(What you have to do): Return exactly the lines below, starting with the one that has "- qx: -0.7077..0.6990" and going on through the one that has "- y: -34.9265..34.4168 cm".

(Data provided):
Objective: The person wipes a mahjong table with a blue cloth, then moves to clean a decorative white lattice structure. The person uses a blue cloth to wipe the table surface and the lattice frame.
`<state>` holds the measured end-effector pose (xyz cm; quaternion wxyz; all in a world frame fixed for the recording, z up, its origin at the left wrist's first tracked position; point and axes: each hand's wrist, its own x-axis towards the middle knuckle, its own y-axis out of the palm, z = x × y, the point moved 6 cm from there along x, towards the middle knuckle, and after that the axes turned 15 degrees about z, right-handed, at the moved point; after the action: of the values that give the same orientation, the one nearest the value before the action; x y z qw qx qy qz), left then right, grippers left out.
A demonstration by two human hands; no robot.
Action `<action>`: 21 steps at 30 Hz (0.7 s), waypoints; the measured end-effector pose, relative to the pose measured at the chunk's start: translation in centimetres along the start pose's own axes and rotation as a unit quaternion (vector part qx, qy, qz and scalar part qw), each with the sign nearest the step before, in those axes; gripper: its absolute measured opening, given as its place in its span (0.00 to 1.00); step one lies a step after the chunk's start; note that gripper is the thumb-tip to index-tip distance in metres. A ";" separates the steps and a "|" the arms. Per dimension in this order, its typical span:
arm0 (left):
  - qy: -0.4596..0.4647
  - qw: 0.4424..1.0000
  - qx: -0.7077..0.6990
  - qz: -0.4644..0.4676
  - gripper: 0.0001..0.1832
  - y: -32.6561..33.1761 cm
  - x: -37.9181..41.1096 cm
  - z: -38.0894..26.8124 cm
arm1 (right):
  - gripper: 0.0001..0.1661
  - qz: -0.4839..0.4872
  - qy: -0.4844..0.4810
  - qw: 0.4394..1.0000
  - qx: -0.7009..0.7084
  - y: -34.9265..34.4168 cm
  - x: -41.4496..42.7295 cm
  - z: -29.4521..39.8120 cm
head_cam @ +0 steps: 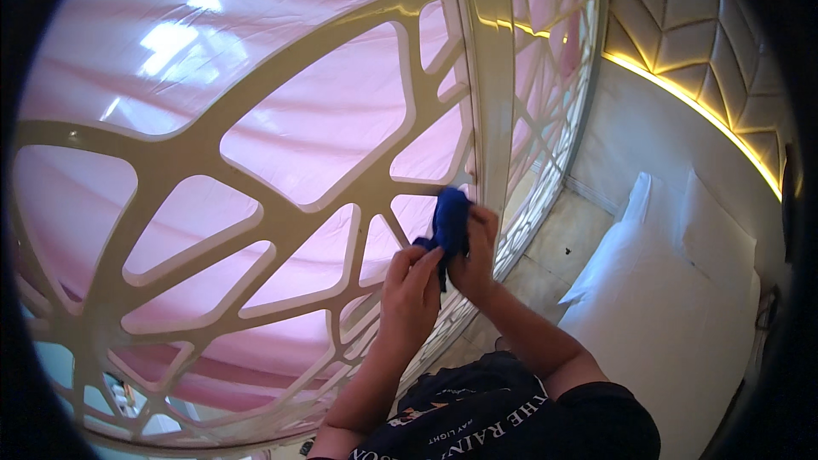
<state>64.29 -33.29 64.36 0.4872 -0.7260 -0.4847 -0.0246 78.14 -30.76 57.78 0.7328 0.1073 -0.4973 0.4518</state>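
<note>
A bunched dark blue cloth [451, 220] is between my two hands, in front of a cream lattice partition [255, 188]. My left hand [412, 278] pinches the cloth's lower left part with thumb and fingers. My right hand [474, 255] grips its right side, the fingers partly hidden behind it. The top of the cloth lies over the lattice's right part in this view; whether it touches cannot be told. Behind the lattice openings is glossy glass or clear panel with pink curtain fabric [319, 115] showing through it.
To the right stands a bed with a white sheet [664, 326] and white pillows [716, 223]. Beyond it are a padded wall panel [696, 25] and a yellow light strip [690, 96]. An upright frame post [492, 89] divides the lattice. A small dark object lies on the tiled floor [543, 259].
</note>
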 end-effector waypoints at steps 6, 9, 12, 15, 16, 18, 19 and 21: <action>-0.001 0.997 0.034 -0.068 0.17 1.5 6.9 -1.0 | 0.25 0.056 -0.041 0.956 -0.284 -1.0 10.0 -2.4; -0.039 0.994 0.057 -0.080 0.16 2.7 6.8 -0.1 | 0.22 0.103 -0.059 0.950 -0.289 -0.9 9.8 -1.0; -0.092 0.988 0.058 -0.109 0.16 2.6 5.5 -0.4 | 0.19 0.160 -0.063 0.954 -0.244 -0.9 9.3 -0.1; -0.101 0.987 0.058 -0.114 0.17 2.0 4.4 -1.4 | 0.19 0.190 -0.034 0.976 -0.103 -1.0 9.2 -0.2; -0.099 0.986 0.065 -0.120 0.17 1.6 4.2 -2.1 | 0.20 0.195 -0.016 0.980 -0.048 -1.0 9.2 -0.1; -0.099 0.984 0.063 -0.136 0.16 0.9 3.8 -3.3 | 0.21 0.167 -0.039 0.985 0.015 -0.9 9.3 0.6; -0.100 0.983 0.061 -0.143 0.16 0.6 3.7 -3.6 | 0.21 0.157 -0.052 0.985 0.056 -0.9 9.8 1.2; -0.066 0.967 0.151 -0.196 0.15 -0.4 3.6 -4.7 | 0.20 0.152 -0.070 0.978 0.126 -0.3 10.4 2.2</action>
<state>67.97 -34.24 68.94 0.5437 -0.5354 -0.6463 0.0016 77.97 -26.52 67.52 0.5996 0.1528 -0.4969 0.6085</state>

(Solution below):
  - qx: -0.7077..0.6990
  - qz: -0.4644..0.4676
  - gripper: 0.0001..0.1832
  - y: -32.6561..33.1761 cm
  - x: -37.9181..41.1096 cm
  - z: -38.0894..26.8124 cm
arm1 (right):
  - gripper: 0.0001..0.1661
  - qz: -0.4839..0.4872
  - qy: -0.4844..0.4810
  - qw: 0.4394..1.0000
  - qx: -0.7009..0.7084
  - y: -34.9265..34.4168 cm

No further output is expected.